# WHAT IS EXPECTED
Reproduce each line from the records that holds "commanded".

# RECORDED DATA

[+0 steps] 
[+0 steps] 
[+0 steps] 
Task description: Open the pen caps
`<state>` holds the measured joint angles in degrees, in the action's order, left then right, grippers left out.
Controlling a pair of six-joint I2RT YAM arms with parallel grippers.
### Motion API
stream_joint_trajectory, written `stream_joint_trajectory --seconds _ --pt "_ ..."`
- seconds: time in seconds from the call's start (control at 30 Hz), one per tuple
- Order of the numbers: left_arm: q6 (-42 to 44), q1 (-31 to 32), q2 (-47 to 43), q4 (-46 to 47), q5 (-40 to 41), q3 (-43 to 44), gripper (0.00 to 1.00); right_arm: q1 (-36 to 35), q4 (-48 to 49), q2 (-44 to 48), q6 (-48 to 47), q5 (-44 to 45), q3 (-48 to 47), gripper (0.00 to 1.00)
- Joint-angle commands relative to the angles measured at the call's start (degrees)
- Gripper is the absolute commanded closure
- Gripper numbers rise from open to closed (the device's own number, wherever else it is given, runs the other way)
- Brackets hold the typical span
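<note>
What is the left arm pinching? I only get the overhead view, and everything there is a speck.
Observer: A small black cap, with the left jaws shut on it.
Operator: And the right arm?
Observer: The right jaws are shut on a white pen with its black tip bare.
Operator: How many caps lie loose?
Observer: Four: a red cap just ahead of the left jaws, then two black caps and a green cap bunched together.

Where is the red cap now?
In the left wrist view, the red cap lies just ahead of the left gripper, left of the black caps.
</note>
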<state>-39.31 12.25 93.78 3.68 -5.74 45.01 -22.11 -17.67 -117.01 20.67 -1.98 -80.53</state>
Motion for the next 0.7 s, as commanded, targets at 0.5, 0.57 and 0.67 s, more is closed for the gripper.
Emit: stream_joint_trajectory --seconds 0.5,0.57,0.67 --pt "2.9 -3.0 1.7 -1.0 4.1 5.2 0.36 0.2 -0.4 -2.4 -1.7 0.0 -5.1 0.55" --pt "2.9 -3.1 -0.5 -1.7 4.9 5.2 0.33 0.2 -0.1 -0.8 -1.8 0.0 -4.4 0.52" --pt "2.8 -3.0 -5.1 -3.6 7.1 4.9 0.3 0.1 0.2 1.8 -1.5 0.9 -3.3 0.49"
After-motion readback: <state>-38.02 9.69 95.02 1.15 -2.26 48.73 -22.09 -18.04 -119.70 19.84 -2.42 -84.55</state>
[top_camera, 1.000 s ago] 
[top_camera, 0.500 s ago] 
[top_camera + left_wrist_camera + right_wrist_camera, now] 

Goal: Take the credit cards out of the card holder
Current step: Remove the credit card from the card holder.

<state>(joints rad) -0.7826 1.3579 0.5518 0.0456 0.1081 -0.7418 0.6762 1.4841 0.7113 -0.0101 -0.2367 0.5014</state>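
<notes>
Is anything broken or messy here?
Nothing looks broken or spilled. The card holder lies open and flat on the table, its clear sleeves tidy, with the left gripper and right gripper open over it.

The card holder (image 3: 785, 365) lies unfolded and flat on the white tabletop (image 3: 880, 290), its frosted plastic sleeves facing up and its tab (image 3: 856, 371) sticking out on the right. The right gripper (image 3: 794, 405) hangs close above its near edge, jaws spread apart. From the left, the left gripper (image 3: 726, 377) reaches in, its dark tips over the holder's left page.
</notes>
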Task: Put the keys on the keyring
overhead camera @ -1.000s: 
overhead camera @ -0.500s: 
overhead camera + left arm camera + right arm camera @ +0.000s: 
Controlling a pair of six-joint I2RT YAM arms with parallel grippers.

# REPLY
- Gripper is the absolute commanded closure
Motion for the next 0.7 s, as commanded, targets at 0.5, 0.57 and 0.67 s, more is closed for the gripper.

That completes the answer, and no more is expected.